Plasencia: portas, mistérios e gambozinos

A leitora Fernanda Gamito partiu à descoberta da cidade nas margens do rio Jerte e promete voltar para desvendar mais mistérios.

Foto
Plasencia Fernanda Gamito
Ouça este artigo
--:--
--:--

Sete portas, dois postigos e um portal para nenhures (a que voltaremos adiante) dão acesso à cidade monumental de Plasencia e por quase todos se chega directamente ao centro vital do casco histórico, a Plaza Mayor.

Só por instantes se duvida se tantas aberturas nas muralhas medievais serviram o propósito de confundir o inimigo ou, pelo contrário, atrair vecinos e visitantes. É domingo, quase uma e meia da tarde, quando entramos pela Puerta Berrozana. A meio da Calle Los Quesos, o crescendo de vozes alegres diz-nos que chegaremos à Plaza Mayor em poucos passos. Cá estão os vecinos e visitantes, velhos, novos, em cadeiras de rodas e triciclos, enchendo as terrazas ensolaradas, em conversas soltas e intermináveis à volta das cañas.

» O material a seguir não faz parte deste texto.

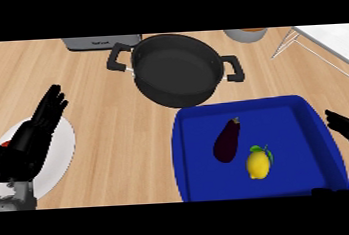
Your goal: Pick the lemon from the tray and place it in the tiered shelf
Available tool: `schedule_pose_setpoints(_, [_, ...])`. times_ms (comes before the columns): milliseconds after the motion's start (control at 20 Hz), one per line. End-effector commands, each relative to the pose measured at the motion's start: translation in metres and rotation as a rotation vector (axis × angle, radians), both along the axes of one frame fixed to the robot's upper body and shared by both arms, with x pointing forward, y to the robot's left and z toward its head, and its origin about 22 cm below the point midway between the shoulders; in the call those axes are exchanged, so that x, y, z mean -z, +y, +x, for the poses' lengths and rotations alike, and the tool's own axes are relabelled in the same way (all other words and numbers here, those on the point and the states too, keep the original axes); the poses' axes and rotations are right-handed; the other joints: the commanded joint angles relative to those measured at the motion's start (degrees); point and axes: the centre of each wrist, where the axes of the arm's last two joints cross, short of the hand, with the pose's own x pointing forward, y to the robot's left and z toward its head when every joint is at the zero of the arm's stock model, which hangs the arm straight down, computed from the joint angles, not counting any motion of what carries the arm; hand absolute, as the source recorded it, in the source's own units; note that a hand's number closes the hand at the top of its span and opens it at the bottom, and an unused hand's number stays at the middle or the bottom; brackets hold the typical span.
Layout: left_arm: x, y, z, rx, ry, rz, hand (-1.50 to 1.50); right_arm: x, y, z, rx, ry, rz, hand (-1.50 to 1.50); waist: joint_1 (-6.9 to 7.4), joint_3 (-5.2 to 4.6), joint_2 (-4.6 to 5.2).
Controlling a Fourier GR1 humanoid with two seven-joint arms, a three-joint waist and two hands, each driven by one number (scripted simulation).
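A yellow lemon (258, 164) with a green leaf lies in the blue tray (198, 153), toward its near right part. A dark purple eggplant (228, 140) lies just left of it. The white wire tiered shelf (327, 44) shows at the far right corner. My right hand (346, 128) is at the right edge, beside the tray's right rim, fingers straight, apart from the lemon. My left hand (38, 131) rests open at the left, fingers up, over a white plate (61, 150).
A black two-handled pot (176, 69) stands behind the tray, close to its far rim. A grey toaster (99, 42) and a grey cup (245, 34) sit along the far edge. Bare wooden counter lies between the plate and the tray.
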Motion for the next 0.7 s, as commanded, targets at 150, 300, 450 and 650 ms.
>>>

Num passado já distante, nem sempre a convivência pacífica terá sido fácil. Afonso VIII de Castela fundou esta cidade nas margens verdejantes do rio Jerte em 1186, a pedido da esposa, que gostou das vistas, sob o lema Ut placeat Deo et hominibus (para prazer de Deus e dos homens), do qual deriva o seu nome, Plasencia. Isto, claro, é o que rezam as crónicas, pois sabe-se que já aqui existiam povoações desde tempos pré-históricos.

Foi então só a partir do século XII que ricos e influentes começaram a erguer palácios e edifícios religiosos, em torno de sete praças e sete fontes, o número preferido da aritmologia bíblica, criando a cidade monumental que podemos ver até hoje. Nesse tempo, o lugar já contava com uma próspera comunidade sefardita que despertou, ciclicamente, ondas de inveja às gentes cristãs, até meados do século XV, altura em que estes judeus foram expulsos de vez do centro da cidade, as suas casas e bens confiscados.

Foto
Palácio Episcopal

Muros e áreas mais fechadas no traçado urbano medieval, assim como a história de alguns monumentos, são marcas profundas de violências, preconceitos, ambições e vaidades que o passar dos séculos não apagou do granito. No chão da última sinagoga, construiu-se um palácio renascentista e até a velha catedral românica foi parcialmente demolida, para se construir outra que melhor ostentasse os gostos e as novas riquezas castelhanas, depois da “descoberta” das Américas. Parte da “velha” catedral resistiu e permanece colada à “nova” catedral gótica: a Catedral de Plasencia, afinal, são duas.

Mas a cidade do Jerte não é um monumento só de pedra; fervilha de vida. Todas as calles e rincones são habitados. Na manhã seguinte, há um corrupio de gente no entra-e-sai do comércio e serviços. Os produtos extremeños estão em todas as montras e restaurantes e não são só para turistas. De repente, saltam-nos ao caminho os gamucinos... e só se revela o mistério quando se abre a caixa ameaçadora: o mítico animal que assusta criancinhas transformou-se nestas paragens em bolinhos de vários sabores.

A compasso de meia hora, o relógio do Palácio Municipal, que se destaca na Plaza Mayor, vai marcando o ritmo quotidiano. Vê-se alguém empoleirado na torre, a tocar o sino... é o avô Mayorga, um autómato do século XVI que é um dos símbolos da cidade.

Pelo meio-dia, a luz inunda inesperados pátios e jardins interiores em edifícios históricos. Numa esquina, sons de água e pássaros chamam-nos ao passar a porta do Palácio Episcopal. Lá dentro, descobre-se mais um claustro renascentista de dois andares, com laranjeiras, limoeiros e cisternas, onde a paz reina. “Solo se puede visitar el patio” e ainda bem. Não queremos saber o que se esconde atrás das grossas paredes, sejam segredos sombrios ou gambozinos...

Outros mistérios ficam por desvendar, como o do conjunto escultórico contemporâneo na Plaza de Ansano, um homem ajoelhado com a cabeça e braços semi-enterrados, enquanto outro o observa de mãos nos bolsos... Ou os dois degraus para nenhures numa parede onde talvez tenha existido uma porta, perto da Plaza de San Martin, quem sabe um portal escondido, à vista de toda a gente, para o passado atribulado de Plasencia.

Voltaremos em breve para caçar mais gambozinos.